▸ Directions for this task
Lines below starting with the line with "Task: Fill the" and going on through the line with "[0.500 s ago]" must be output exactly; the rest of the records must be left out.

▸ Supplied material
━━━━━━━━━━━━━━━━━━━━
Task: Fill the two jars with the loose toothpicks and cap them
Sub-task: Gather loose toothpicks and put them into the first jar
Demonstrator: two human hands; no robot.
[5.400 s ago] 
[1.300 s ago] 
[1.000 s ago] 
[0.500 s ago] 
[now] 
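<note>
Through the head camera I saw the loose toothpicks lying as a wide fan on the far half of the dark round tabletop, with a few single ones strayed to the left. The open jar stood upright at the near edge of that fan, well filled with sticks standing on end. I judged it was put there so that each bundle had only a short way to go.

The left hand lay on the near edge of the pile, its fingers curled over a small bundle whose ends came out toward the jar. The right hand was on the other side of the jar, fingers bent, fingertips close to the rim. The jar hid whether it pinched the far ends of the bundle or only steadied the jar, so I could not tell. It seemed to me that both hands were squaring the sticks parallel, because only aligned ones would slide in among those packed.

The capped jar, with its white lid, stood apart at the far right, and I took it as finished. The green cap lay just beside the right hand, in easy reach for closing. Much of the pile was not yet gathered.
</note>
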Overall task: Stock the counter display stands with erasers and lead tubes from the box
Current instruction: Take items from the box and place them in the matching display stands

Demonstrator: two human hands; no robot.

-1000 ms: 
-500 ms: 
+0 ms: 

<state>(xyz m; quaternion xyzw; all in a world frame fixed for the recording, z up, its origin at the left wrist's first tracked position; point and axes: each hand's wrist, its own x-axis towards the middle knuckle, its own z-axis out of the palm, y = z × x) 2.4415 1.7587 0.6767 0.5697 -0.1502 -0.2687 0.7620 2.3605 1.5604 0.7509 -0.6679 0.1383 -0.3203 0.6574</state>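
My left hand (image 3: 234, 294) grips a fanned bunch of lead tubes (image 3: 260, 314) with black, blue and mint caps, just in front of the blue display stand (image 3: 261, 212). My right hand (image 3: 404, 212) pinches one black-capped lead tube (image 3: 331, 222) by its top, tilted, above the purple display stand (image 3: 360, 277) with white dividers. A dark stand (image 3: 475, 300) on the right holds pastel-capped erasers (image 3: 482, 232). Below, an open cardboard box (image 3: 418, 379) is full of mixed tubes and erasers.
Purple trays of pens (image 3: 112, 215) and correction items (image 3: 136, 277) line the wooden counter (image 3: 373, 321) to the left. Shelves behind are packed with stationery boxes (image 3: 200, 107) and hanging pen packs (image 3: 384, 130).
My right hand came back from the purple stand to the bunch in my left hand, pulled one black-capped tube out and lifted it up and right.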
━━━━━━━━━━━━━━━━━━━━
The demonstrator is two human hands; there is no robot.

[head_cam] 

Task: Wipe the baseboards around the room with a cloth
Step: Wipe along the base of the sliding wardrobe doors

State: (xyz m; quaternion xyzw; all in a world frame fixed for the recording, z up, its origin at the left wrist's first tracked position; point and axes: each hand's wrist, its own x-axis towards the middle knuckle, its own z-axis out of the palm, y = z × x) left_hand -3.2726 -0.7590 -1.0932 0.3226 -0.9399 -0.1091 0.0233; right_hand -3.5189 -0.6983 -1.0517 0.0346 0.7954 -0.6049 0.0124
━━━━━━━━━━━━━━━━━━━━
▸ Written response
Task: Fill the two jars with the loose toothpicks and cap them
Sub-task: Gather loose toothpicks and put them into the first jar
Demonstrator: two human hands; no robot.
[5.400 s ago] 
[1.300 s ago] 
[1.000 s ago] 
[0.500 s ago] 

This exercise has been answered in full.